Jackson's contribution to football has been documented. He has championed the national cause and continues to do so in the last hours of his administration.

He will leave the game with one major regret and that is the impasse between the AFL and the Melbourne Cricket Club over the spread of the finals at the MCG. Jackson has not given up the battle yet.

The AFL signed a contract with the MCC not two years ago that ensures the MCG stages a game in every week of the finals. It has become a nightmare for the AFL as non-Victorian clubs dominate the competition. Under the MCC clause teams from South Australia, Western Australia, Sydney and Brisbane may be forced to play finals on the MCG when they have qualified to play them at home.

The MCC is determined to enforce the contract, no matter how embarrassing it is to the AFL.

So yesterday Jackson tried to rally support from club chief executives.

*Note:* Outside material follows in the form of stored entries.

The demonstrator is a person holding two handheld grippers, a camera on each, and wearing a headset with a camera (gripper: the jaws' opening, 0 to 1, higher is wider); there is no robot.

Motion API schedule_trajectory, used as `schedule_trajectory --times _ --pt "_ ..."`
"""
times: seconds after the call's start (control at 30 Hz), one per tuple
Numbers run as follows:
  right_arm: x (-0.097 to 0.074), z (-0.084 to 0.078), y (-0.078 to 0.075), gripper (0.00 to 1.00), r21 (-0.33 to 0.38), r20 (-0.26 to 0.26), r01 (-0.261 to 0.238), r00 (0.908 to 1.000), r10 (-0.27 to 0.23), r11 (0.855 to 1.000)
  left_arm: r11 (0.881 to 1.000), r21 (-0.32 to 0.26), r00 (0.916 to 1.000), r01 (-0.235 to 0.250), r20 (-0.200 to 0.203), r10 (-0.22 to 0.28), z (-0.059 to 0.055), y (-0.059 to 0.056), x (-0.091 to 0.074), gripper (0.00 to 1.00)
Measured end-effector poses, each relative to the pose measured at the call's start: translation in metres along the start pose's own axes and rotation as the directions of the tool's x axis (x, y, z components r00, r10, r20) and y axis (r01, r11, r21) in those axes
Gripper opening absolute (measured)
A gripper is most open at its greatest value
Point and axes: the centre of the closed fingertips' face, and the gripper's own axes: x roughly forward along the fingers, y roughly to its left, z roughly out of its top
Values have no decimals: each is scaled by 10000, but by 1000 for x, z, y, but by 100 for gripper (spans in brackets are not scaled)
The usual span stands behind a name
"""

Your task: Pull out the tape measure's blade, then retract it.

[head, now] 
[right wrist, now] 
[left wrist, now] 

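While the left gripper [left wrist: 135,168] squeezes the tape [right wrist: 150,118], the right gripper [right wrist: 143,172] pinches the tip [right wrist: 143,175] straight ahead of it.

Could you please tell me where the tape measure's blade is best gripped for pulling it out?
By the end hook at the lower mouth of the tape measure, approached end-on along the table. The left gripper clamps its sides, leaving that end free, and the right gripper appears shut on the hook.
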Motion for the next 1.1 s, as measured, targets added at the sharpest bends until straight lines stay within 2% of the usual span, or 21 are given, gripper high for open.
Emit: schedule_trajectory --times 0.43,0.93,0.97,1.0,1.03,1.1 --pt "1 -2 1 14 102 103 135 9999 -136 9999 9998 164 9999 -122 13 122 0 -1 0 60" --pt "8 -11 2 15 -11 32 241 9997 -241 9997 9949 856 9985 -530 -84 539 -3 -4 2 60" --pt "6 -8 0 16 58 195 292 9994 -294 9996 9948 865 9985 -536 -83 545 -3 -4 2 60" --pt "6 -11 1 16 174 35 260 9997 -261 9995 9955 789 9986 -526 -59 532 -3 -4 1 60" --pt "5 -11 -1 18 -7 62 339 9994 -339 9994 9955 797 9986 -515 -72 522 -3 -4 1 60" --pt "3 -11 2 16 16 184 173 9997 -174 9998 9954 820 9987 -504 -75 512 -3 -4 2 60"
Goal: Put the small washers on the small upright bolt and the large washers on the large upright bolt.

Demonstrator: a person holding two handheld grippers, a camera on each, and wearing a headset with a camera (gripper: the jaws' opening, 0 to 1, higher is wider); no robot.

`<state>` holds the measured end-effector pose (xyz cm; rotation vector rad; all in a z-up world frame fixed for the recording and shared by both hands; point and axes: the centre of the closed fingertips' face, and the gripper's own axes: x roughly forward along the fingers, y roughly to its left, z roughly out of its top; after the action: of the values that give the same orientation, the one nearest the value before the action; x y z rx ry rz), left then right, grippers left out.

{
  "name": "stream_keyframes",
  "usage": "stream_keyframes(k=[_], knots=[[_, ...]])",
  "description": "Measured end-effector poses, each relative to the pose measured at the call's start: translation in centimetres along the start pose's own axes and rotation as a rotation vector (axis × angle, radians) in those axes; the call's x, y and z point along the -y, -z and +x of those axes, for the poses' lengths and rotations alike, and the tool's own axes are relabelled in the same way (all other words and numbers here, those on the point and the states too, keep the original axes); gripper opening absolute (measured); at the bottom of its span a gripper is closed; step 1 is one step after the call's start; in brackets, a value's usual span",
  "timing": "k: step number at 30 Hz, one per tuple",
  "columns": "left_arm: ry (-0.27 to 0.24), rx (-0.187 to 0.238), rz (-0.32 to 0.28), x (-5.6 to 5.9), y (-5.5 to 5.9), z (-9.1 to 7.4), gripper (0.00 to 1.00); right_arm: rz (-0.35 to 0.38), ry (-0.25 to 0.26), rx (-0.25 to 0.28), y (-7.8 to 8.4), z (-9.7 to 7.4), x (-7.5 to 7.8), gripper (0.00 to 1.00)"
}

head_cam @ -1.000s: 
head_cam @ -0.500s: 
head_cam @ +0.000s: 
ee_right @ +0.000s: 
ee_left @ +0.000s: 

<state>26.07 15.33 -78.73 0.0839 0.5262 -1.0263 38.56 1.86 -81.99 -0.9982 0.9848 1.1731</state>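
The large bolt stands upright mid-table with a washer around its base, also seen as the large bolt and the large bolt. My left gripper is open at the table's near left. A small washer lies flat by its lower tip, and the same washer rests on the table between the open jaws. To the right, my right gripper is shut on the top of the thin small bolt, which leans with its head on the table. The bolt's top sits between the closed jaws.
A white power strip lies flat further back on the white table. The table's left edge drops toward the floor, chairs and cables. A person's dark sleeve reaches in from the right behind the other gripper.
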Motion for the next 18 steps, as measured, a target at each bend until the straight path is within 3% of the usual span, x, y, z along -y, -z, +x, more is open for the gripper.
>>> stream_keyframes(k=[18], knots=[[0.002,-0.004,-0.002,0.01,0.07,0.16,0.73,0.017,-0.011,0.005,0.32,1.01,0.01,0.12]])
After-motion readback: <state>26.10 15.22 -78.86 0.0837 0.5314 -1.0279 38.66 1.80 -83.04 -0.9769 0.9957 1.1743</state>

He pointed out the club administrators and their presidents are happy to thump the table on issues that he regarded as obscure and unimportant but they remain mute on something that strikes at the very integrity of the competition.

Jackson is quite right. The Victorian clubs weep publicly for an even playing field. So long as it tilts their way.

That is why they fought against the draft concessions to Brisbane and Sydney and why they threatened court action if the AFL continued to allow the northern clubs concessions of $500,000 and more in the salary cap.

If there is a theme that runs through every club in the competition it is self interest.

This is not the first time Jackson has asked the clubs for public support on the MCG issue. The response is always the same.

The chief executives argue that they are paid to ensure their clubs get the very best deal possible. On everything from draft, salary cap to playing venues. So why would presidents fight to ensure that their club might have to play Fremantle at Subiaco when the present rules might mean Fremantle must travel to Melbourne?

The clubs argue with some clarity that it is the commission's job to look after the competition. The clubs gave the commissioners that power in 1984 and they are not about to do the commission's bidding now.

If the clubs will not join in Jackson's War then the AFL will resort to guerilla warfare. Jackson told the clubs the MCC will pay a heavy penalty for not rolling over on the finals issue.

The chief executive told the clubs that the MCG would be allotted its bare minimum of 41 games. The AFL would honour its other contractual obligations ? 10 of the best 12 games must be assigned to the MCG but after that the ground will be cut no favours. The MCG will be home to the dregs of the fixture after that.

The immediate beneficiary, of course, is the Telstra Dome. It might have a rotten surface ? a working party heads off overseas this month to find a cure for the bald dome ? but it is popular with the public. The AFL will not be afraid to send important fixtures there.

The AFL is right to say that the MCG contract hurts the national competition. But the MCC and the AFL have fought such a public and bloody brawl over the issue both appear to be further away from a solution than ever before.

It might just be that both sides will have to hand over the issue to independent arbitrators. Right now they are only digging deeper trenches.


http://www.theaustralian.news.com.au/common/story_page/0,5744,6695818%255E12270,00.html

footyhead
4th July 2003, 02:28 PM
They had better fix this bloody mess other wise AFL will always be the but of jokes around the country, and Melbourne will be seen as the back water mentality driven hole that it can somtimes excell at being.